Article Image

Being Mindful for the Zebras

Op-Med is a collection of original articles contributed by Doximity members.
Image: Sarel/shutterstock.com

“Paying attention in a particular way: on purpose, in the present moment, and nonjudgmentally.” That’s how Jon Kabat-Zinn, PhD, describes mindfulness. In the book Zen Mind, Beginner’s Mind, another thought leader in mindfulness, Shunryu Suzuki, says that, “In the beginner’s mind there are many possibilities, but in the expert’s there are few.” In my experience, I’ve found that cultivating a beginner’s mind opens doors and improves clinical diagnosis.

Medical training has phases, and clinicians in different phases think differently. In medical school, students learn all the zebras. To a student, every vomiting infant is thought to have volvulus or a metabolic disorder. Every abnormal CBC is leukemia. Then, in practice, most vomiting infants are found to have gastroenteritis and most abnormal CBCs have a more-benign explanation, such as a routine infection. Skilled physicians try to keep an open mind about having a broad differential diagnosis, but the parade of the routine can dull the mind.

I’ve had my own experience with a “zebra” condition and its evaluation by a perhaps weary clinician.

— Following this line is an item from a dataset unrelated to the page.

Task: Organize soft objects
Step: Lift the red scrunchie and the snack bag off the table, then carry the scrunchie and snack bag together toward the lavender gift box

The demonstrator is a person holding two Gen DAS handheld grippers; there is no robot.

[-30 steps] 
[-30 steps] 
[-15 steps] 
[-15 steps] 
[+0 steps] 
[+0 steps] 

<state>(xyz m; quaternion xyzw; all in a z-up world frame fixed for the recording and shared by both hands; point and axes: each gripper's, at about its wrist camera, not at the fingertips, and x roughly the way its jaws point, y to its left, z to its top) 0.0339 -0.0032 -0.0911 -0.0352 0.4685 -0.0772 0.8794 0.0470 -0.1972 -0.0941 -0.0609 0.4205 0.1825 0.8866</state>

After an ER trip for severe pain, a follow up CT scan, and numerous examinations, I was discharged with no diagnosis and no treatment plan. End of inquiry. Later providers did more to take a full history and let curiosity sink in. After many painful weeks, I had my diagnosis: zoster sine herpete. Shingles without a rash.

I only found a diagnosis because I persisted and continued to present to specialists. I did my own research, and I googled: both things many doctors hate to hear from a patient. Many patients with a rare disease have had a similar experience — being dismissed, being persistent, googling, until finally getting a diagnosis. Many people I have met with rare diseases, particularly those mainly characterized by pain and fatigue, have a negative view of medical providers. It is sad that a group of people who really need medical care and compassion do not often find it. The medical community is failing this population and needs to do better.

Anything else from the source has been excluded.